The optimist would suggest it was an off night. The pessimist says North has a lot of off nights. The optimist might suggest it is situation normal.
It was North’s fifth consecutive round one defeat under Brad Scott. The last time North won the opening round was in 2009, a 34-point win over Melbourne. Dean Laidley was coach, and he was gone before the season ended.
Scott’s debut as North coach was round one, 2010. Eleven players from that game played against Essendon at the weekend, and that doesn’t include Petrie or injured captain Andrew Swallow.
Scott has coached a core group of 13 players across five pre-seasons and through four full seasons. The pessimist believes if Scott can’t teach them to play football in that time, then something is obviously wrong.
The optimist remains caught up in the hype of expectation. 2014 is supposed to be a great season, complete with finals. The optimist sees a club embarrassed by last year determined to make amends. The pre-season was torrid and the players weren’t quite ready for round one.
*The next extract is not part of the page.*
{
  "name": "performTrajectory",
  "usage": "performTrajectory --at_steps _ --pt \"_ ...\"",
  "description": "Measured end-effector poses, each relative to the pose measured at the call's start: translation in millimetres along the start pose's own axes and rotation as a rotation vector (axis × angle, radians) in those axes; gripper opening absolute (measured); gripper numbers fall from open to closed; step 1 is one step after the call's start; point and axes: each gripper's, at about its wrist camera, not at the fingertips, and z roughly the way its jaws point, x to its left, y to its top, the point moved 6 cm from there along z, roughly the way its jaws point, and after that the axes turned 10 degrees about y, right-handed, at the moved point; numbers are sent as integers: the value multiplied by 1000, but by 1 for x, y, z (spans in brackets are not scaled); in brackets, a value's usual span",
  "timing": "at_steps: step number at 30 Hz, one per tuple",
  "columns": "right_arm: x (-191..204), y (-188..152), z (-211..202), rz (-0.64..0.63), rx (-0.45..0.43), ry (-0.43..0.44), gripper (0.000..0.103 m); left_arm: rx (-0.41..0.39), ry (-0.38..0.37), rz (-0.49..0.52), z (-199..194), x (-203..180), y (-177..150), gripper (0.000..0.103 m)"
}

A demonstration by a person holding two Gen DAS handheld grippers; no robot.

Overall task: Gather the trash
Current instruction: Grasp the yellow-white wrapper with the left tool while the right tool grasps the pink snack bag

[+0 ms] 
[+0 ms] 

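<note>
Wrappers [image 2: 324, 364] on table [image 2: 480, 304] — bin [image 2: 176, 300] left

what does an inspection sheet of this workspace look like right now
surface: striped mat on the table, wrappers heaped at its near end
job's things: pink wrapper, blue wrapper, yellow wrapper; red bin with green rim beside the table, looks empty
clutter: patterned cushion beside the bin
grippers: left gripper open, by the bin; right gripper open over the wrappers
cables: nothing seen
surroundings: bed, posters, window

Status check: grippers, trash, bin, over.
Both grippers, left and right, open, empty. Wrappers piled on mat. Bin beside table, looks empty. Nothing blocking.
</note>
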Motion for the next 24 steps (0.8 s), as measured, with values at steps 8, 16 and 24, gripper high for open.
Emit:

The pessimist regards the defeat with surety, observes North’s list and doesn’t find any bona fide stars. No club can win a premiership without class.
North is supposed to have a blue-chip midfield, but it is more blue-collar. The defence is adequate yet underrated. In attack, if Petrie is held, Aaron Black can’t step up.
A lot of footy experts predicted a good year for North, with finals a certainty. The betting agencies, so often the epitome of expert, had North hot favourites at the weekend.
The pessimist has been following North more than three decades, through glory and struggle. Comparing eras is usually futile, but there is no Carey, McKernan, Stevens or Archer in this current team.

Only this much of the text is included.